(THE TASK) Please output the data below exactly as given, starting at its first line and stopping after the line that contains "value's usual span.".

(SUPPLIED DATA)
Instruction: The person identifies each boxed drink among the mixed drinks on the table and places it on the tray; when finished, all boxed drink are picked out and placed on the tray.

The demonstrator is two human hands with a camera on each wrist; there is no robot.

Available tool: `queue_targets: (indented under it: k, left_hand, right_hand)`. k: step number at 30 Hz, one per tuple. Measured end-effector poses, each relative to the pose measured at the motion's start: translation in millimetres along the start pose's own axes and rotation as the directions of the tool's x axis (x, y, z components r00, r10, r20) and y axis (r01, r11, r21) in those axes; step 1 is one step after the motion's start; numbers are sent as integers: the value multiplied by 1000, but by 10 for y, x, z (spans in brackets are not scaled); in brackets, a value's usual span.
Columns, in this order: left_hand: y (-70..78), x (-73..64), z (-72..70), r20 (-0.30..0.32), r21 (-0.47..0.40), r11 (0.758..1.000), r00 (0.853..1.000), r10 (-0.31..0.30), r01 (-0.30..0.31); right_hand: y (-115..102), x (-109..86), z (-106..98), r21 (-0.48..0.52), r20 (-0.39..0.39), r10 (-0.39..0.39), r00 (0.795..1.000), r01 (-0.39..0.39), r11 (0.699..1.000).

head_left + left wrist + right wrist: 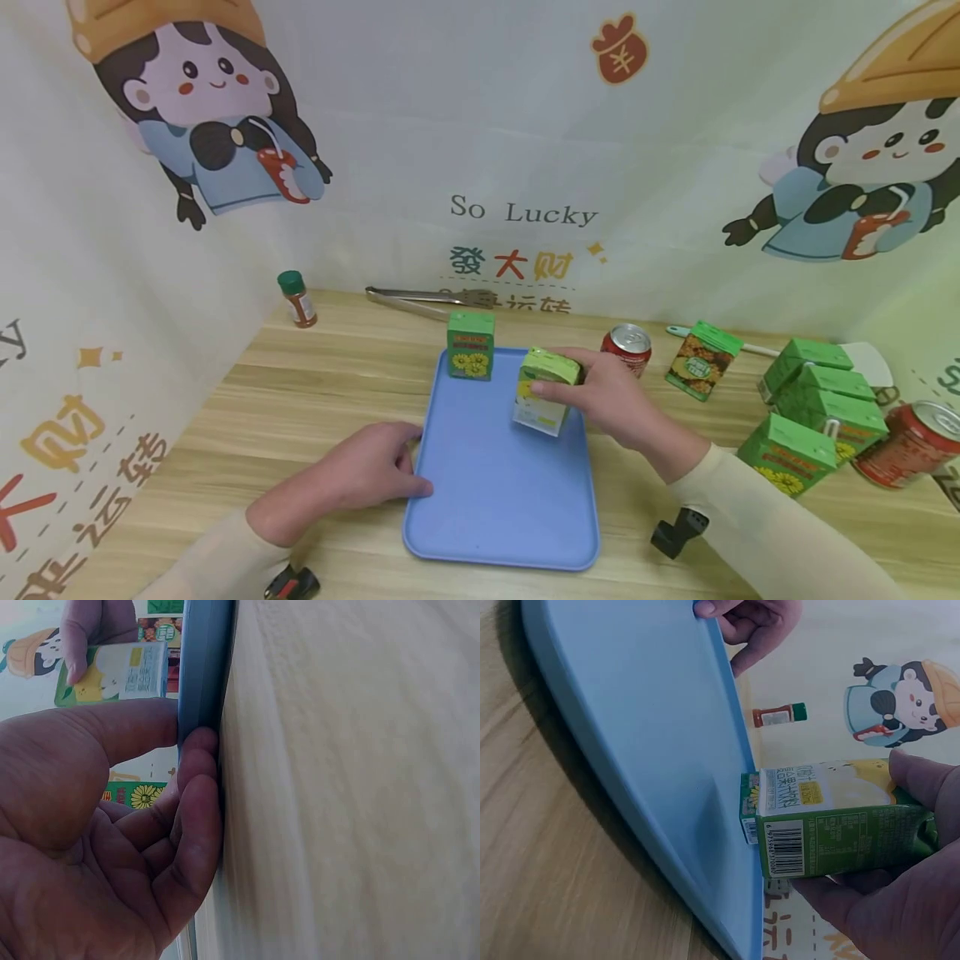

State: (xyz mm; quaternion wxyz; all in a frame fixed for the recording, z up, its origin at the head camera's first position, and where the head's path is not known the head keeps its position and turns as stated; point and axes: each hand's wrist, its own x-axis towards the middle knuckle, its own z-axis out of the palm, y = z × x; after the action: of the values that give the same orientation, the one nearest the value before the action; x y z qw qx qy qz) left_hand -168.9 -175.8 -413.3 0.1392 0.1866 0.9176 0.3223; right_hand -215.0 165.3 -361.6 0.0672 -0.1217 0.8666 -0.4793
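My right hand (611, 400) grips a green, white and yellow juice carton (546, 408), thumb on one side and fingers on the other. It holds the carton slightly tilted over the far right part of a blue tray (498, 500). In the right wrist view, the barcode side of the juice carton (825, 844) faces the camera. My left hand (367, 467) pinches the tray's left rim; in the left wrist view the thumb lies on one side and curled fingers on the other. A small green box with yellow flowers (471, 346) stands upright at the tray's far left corner.
Right of the tray stand a red can (628, 346), a green-brown packet (702, 360), several green boxes (791, 454) and another red can (910, 442). Metal tongs (427, 297) lie by the back cloth. A green-capped spice bottle (297, 298) stands back left.
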Motion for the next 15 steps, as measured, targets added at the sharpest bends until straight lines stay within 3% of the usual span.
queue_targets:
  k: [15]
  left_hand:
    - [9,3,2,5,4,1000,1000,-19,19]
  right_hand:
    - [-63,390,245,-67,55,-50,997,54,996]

(EXERCISE SOLUTION)
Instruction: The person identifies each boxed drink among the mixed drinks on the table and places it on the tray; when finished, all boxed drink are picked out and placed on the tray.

The demonstrator is two human hands with a camera on each wrist; there is no robot.

Available tool: `queue_targets: (indented under it: k, left_hand, right_hand)`. k: step number at 30 Hz, one per tuple. Measured end-effector poses, each relative to the pose measured at the motion's start: translation in millimetres along the start pose's own axes and rotation as the directions of the tool's x axis (x, y, z components r00, r10, r20) and y axis (r01, r11, r21) in those axes; step 1 is one step after the motion's start; numbers are sent as integers: the value multiplied by 1000, but by 10 for y, x, z (spans in brackets are not scaled); in brackets, a value's usual span.

No additional output will be generated.